FermiNet originally focused on the ground states of molecules, the lowest energy configuration of electrons around a given set of nuclei. But when molecules and materials are stimulated by a large amount of energy, like being exposed to light or high temperatures, the electrons might get kicked into a higher energy configuration — an excited state.

Excited states are fundamental for understanding how matter interacts with light. The exact amount of energy absorbed and released creates a unique fingerprint for different molecules and materials, which affects the performance of technologies ranging from solar panels and LEDs to semiconductors, photocatalysts and more. They also play a critical role in biological processes involving light, like photosynthesis and vision.

Accurately computing the energy of excited states is significantly more challenging than computing ground state energies. Even gold standard methods for ground state chemistry, like coupled cluster, have shown errors on excited states that are dozens of times too large. While we wanted to extend our work on FermiNet to excited states, existing methods didn't work well enough for neural networks to compete with state-of-the-art approaches.

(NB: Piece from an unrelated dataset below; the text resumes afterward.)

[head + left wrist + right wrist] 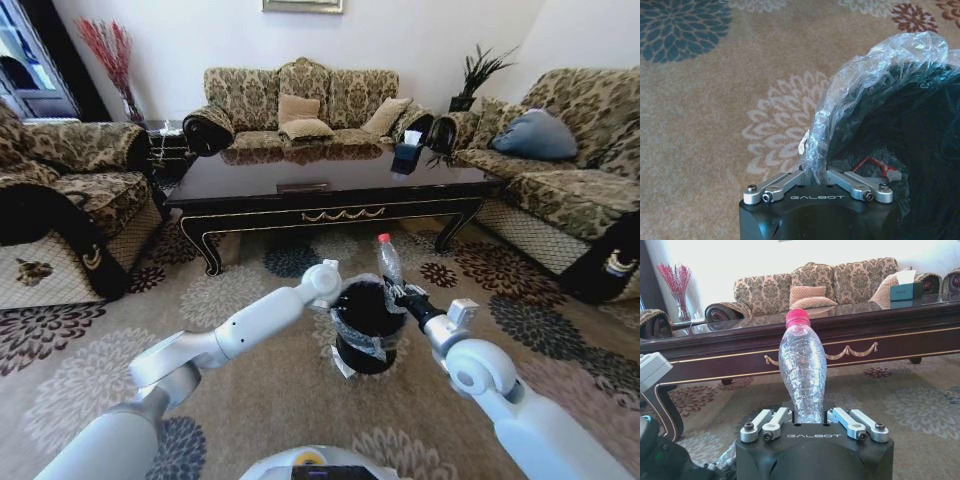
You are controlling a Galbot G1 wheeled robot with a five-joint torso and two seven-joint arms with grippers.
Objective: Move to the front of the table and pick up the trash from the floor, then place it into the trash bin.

We developed a novel approach to computing excited states that’s more robust and general than prior methods. Our approach can be applied to any kind of mathematical model, including FermiNet and other neural networks. It works by finding the ground state of an expanded system with extra particles, so existing algorithms for optimization can be used with little modification.
We validated this work on a wide range of benchmarks, with highly-promising results. On a small but complex molecule called the carbon dimer, we achieved a mean absolute error (MAE) of 4 meV, which is five times closer to experimental results than prior gold standard methods reaching 20 meV. We also tested our method on some of the most challenging systems in computational chemistry, where two electrons are excited simultaneously, and found we were within around 0.1 eV of the most demanding, complex calculations done to date.

Today, we’re open sourcing our latest work, and hope the research community will build upon our methods to explore the unexpected ways matter interacts with light.